» **PROBLEM TO SOLVE**: A faithful, complete transcription of the listing is required.
### COLLECTED DATA
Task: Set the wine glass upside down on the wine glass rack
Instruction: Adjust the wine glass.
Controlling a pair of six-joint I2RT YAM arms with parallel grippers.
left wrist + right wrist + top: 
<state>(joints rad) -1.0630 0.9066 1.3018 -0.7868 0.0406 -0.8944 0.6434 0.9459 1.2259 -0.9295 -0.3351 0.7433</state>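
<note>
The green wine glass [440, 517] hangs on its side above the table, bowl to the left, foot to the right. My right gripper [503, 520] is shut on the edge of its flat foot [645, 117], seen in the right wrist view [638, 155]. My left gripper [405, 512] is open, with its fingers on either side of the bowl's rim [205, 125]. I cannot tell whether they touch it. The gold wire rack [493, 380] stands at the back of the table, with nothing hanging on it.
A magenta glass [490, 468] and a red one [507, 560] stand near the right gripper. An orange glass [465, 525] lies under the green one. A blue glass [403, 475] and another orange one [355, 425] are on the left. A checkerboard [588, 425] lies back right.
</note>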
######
» **TASK ANSWER**:
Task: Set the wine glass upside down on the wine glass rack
Instruction: Adjust the wine glass.
Controlling a pair of six-joint I2RT YAM arms with parallel grippers.
left wrist + right wrist + top: 
<state>(joints rad) -1.0630 0.9066 1.3018 -0.7868 0.0406 -0.8944 0.6434 0.9459 1.2259 -0.9295 -0.3351 0.7433</state>
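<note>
The green wine glass [440, 517] hangs on its side above the table, bowl to the left, foot to the right. My right gripper [503, 520] is shut on the edge of its flat foot [645, 117], seen in the right wrist view [638, 155]. My left gripper [405, 512] is open, with its fingers on either side of the bowl's rim [205, 125]. I cannot tell whether they touch it. The gold wire rack [493, 380] stands at the back of the table, with nothing hanging on it.
A magenta glass [490, 468] and a red one [507, 560] stand near the right gripper. An orange glass [465, 525] lies under the green one. A blue glass [403, 475] and another orange one [355, 425] are on the left. A checkerboard [588, 425] lies back right.
</note>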

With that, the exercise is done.